I think this has been happening long enough that you really need to be sure there is no physical problem. It's possible that it's all just a result of unfair and intense pressure being put on you, but I think that further medical investigation is probably warranted - if only for your own reassurance.

At the very least, your partner sounds pretty inconsiderate of how you're experiencing this - you might want to consider how much you're prepared to put yourself through for his benefit. Quite frankly, even when there is serious sexual dysfunction involved sex doesn't usually end in tears every single time - this guy doesn't sound like the ideal partner with whom to try working through this.
posted by Lolie at 1:07 PM on July 21, 2009 [2 favorites]


his barking orders might be related to the condom tango - for some guys it's really difficult to stay hard after the condom goes on and with adding lube everywhere, you're giving yourself a slicker surface to start with and removing all friction from him.

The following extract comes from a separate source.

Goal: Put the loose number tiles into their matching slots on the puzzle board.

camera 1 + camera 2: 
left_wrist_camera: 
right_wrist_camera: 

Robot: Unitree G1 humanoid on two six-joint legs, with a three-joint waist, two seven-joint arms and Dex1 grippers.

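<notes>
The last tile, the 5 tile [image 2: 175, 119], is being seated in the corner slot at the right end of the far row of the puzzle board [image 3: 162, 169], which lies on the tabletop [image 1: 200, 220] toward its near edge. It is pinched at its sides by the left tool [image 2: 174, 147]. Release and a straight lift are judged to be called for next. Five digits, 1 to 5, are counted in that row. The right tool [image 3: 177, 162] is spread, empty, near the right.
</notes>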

as far as your 'none shall pass' vagina - certainly check with your doctor about vaginismus. have you gotten a pap smear before? if so, chances are you'd already know if this is your problem. if you haven't, go get one now. i also can't suggest a toy fervently enough. get one for yourself. lay on the bed, legs spread, knees bent, and feet on the bed. condom and lube up the toy so it's like it will be when you guys try to have sex. then slowly, very slowly start pushing the toy inside of you. this will allow you to get use to the sensations before there's pressure and a penis that's quickly losing blood flow.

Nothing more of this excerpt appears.